Clinical trial performance metrics are among the most powerful tools for assessing progress, decision making, and measuring the strength of evidence used in clinical trials. These metrics are vital for both sponsors and regulatory authorities to make informed decisions about continuing a clinical trial, modifying the trial protocol, selecting the sample size for statistical power, or terminating a study early.
These metrics clarify a trial’s performance expectations regarding patient recruitment and retention, which drives both cost-effectiveness and efficiency. This is called the “critical path” in the drug development industry (i.e., when a clinical trial starts and ends, how long it takes). As the number of clinical trials increase year after year, planning and monitoring is more important than ever.
What Are Clinical Trial Metrics?
Clinical trial performance metrics are the numbers used to measure the performance of a clinical research team. This includes site patient accrual, site staff compliance with study procedures, site accuracy in data entry, and site retention rates. Sites are measured based on these metrics so that researchers can determine whether they are being effective.
The Importance of Measuring Site Performance
Clinical research organizations (CROs) rely on clinical trial data to make decisions about effective sites. Sites that do not meet acceptable performance levels may be dropped from studies or added to the list of sites that are excluded from ongoing study selection processes. Before being considered for future work, a site must prove itself to be effective at managing the clinical trial.
How to Measure Site Performance
Site performance is generally measured by researchers on three core metrics: 1) patient enrollment rate, 2) data accuracy, and 3) retention/attrition rate. All three are critical for developing an accurate picture of whether your clinic is meeting its recruitment goals.
1. Patient Enrollment Rate
In the fast-paced world of clinical trials, speed is essential. The faster a site can enroll patients, the faster researchers can begin to capture meaningful data related to study hypotheses and move on to new research.
As such, it’s essential to understand how well your clinic is meeting enrollment targets. One useful measure is the patient enrollment rate, which is calculated by dividing the number of patients who have been enrolled at a particular site by the total number of expected study participants.
2. Data Accuracy
The quality of the data being submitted is crucial. Sites must have a series of checks in place, so researchers are receiving accurate data at the right time throughout the study. Data accuracy can be checked by reviewing site logs or various other factors that may help indicate foul play with how data is being entered.
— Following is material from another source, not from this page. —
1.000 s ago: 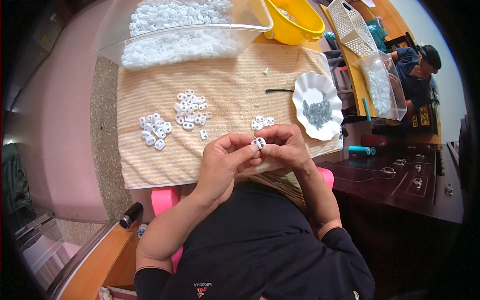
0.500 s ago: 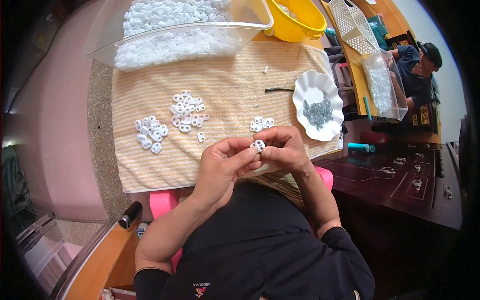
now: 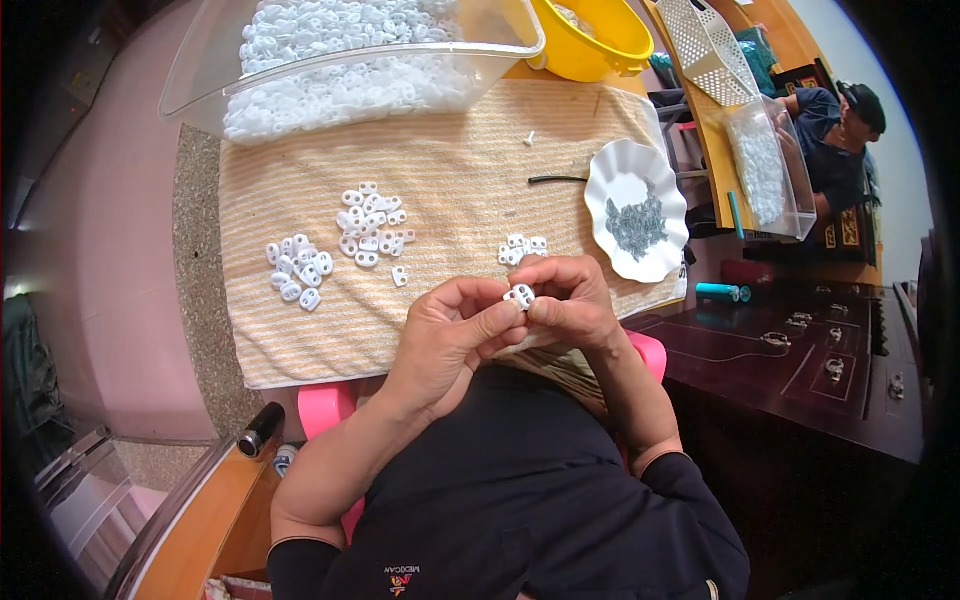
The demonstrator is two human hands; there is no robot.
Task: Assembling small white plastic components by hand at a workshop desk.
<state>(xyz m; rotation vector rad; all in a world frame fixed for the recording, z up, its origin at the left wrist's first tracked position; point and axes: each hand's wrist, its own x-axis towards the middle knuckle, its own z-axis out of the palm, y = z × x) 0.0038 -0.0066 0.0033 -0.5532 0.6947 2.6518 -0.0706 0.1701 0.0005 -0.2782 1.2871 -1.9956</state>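
White two-holed plastic piece (image 3: pixel 522 297), clamped between left fingers (image 3: pixel 496 318) and right fingers (image 3: pixel 547 310), seemed light, stiff, slippery, best pinched at its rim; similar pieces (image 3: pixel 516 242) lay beyond them.

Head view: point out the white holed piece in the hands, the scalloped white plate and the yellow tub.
White holed piece (image 3: pixel 520 297), head view: its exposed face.
Scalloped white plate (image 3: pixel 617 170), head view: its bare upper part.
Yellow tub (image 3: pixel 588 62), head view: its near outer wall.

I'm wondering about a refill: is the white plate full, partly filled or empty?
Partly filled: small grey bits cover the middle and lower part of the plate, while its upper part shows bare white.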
If the site data are not being recorded accurately, then there may be a misunderstanding about site performance and what is working or not working within certain regions or with different patient populations.
3. Patient Retention/Attrition
Understanding what drives patient enrollment is critical in designing the right research study for a particular protocol and recruitment approach. Patient attrition is an important factor that must be considered when looking at the overall impact on the overall timeline of a study. If there are clear clinical reasons for patient drop-outs, then further risk mitigation may need to be put into place within certain regions or with different patient populations.
For instance, if the site has abnormally high rates of patient enrollment due to geographic location, then these exclusion criteria may need to be more expansive in order to ensure that sites within certain regions are not enrolled in the study.
Examples of Clinical Trial Metrics
Examples of clinical trial performance metrics include:
- The number of subjects who completed the study (and the number remaining in the study)
- The number of subjects who discontinued and why (e.g., withdrew consent, lost to follow-up, etc.)
- The number of screening failures and reasons for failure (e.g., inability to obtain informed consent; supply issues, pre-existing medical condition, etc.)
- The number of subjects who were randomized by site
- The number of subjects who were randomized by study group type (treatment/placebo)
- The number of qualified sites that entered the study as well as those that met the patient flow criteria
- The number of qualified subjects who were screened by qualifying condition and who entered the study without major protocol deviations (inclusion/exclusion criteria violations), similar to the number entering without major deviations in the safety population
- The measure of patient’s compliance with study procedures or requirements, including pill count, frequency of adverse events reporting, etc. This may also help to anticipate potential enrollment bottlenecks that may be encountered throughout the study
Final Notes
Clinical trial performance metrics, including patient enrolment, attrition, and data accuracy, are key endpoints for sponsors to monitor. As the process of patient enrollment becomes more rigorous and time-consuming, it is important to have a clear understanding of how performance metrics are defined, which ones are most valuable for each study, and the best way to track them throughout the course of a trial. Clinical study design and analysis tools, including adaptive designs and Bayesian methods, are also designed to accommodate the increasing complexity involved in patient enrolment.
Sponsors, CROs, and sites should work together to define the appropriate performance metrics for a given study or trial population. Sites will have their own unique needs based on location, patient volume, and so on. A clear understanding of site demographics can help sponsors prioritize which criteria are most important to measure at each study site.